Dumbell flat bench press
Incline dumbell Press
Decline dumbell
Seated PEc flyes
Barbell Curls
Preacher curls
Cable Culrs

so thats it any critiques would be helpful!!
thanks guys

Too much volume, not enough compound exercises. You’re not training your legs & back enough.

Look at these exercises:

  1. Deadlifts: Work almost your entire body with just one workout, and variations in grip and stance will put more stress on certain muscle groups.

  2. Squats: These add essential to a routine, whether you do front, back, hack, zercher, overhead, etc. Put some effort in training your legs, and the rest of your body grows too.

  3. Rows: Bent over barbell/dumbell rows - hit your back and arms in 1 exercise.
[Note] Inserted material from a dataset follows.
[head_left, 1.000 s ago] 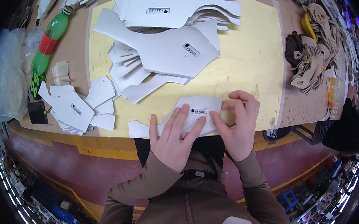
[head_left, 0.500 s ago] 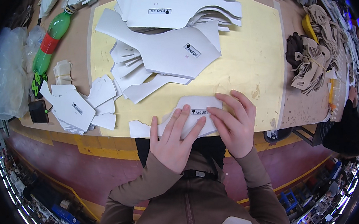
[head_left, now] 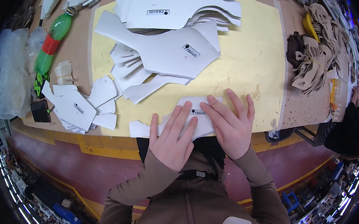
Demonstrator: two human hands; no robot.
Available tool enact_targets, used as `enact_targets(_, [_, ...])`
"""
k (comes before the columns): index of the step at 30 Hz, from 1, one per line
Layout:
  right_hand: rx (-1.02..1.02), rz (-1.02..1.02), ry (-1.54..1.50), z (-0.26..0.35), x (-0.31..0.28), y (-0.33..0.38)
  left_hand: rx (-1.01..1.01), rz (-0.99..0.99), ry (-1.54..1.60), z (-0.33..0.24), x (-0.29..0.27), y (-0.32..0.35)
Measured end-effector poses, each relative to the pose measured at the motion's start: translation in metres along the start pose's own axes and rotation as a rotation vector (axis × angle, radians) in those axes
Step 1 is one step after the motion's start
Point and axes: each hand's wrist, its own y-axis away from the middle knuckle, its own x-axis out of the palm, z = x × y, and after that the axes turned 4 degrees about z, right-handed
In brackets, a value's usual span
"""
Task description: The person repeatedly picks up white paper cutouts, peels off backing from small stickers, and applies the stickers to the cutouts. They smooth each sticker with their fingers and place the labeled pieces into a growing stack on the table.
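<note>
A white cut sheet piece (head_left: 201, 126) with a dark printed label lies flat at the table's near edge. My left hand (head_left: 171, 138) rests on its left part, fingers stretched and spread. On its right side lies my right hand (head_left: 232, 129), with fingertips on the piece beside the label and the other fingers spread out. Just beyond my hands is a fanned stack of larger white cut pieces (head_left: 170, 49), the top one bearing a similar label. More white pieces (head_left: 76, 107) form a smaller pile to the left.
Under the work is a yellow sheet (head_left: 247, 64) on the brown table. At left stand a green bottle (head_left: 57, 31), a clear plastic bag (head_left: 10, 79) and a black phone-like object (head_left: 41, 111). Bundled beige pieces (head_left: 310, 61) lie right. A person (head_left: 347, 128) is at the far right.
My right hand has shifted slightly left over the white piece, its fingertips now at the label's right end and its outer fingers more spread. My left thumb has drawn back from the label.
</note>
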Motion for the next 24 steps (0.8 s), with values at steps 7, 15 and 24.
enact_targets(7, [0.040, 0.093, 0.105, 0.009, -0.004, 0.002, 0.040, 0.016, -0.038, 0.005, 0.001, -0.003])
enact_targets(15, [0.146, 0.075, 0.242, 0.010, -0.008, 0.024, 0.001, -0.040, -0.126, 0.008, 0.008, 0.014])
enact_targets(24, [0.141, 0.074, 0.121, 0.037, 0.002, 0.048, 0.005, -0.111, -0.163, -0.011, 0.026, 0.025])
Isolation exercises are great, but your workouts shouldn’t be based around them.

  4. Pullups: I would put more focus on these instead of pulldowns - but you can leave pulldowns in your routine.

  5. Clean & Press: Another great exercise that will build a strong back and traps.

Every program should consist of at least these exercises in my opinion, or similar variations. Look them up, learn to do them with good form and use them!

Otherwise, look up something like ABBH (Do a search on here). You are lean enough to start a solid bulk, but don’t go crazy on calories, just a couple hundred above maintenance will do.

Thanks rsg!!

Welcome friend. As the other guys said, at your stage of the game, ya gotta go with those compound lifts. Warm up to your working sets, then go as heavy as you can safely handle. For the first 6 mos. of my training, that’s all I did, squats, deads, bench, and rows. You can mess around with the curls and leg presses later. But, you may find you don’t really need them. Meals 5-6 times a day, 30-40g of protein per meal. And plenty of rest 7-8 hours of sleep a day. It’s not easy, and takes a hell of a lot of commitment, but the rewards are worth it brother. Hang out here with us, and post a training log. The guys around here are very helpful.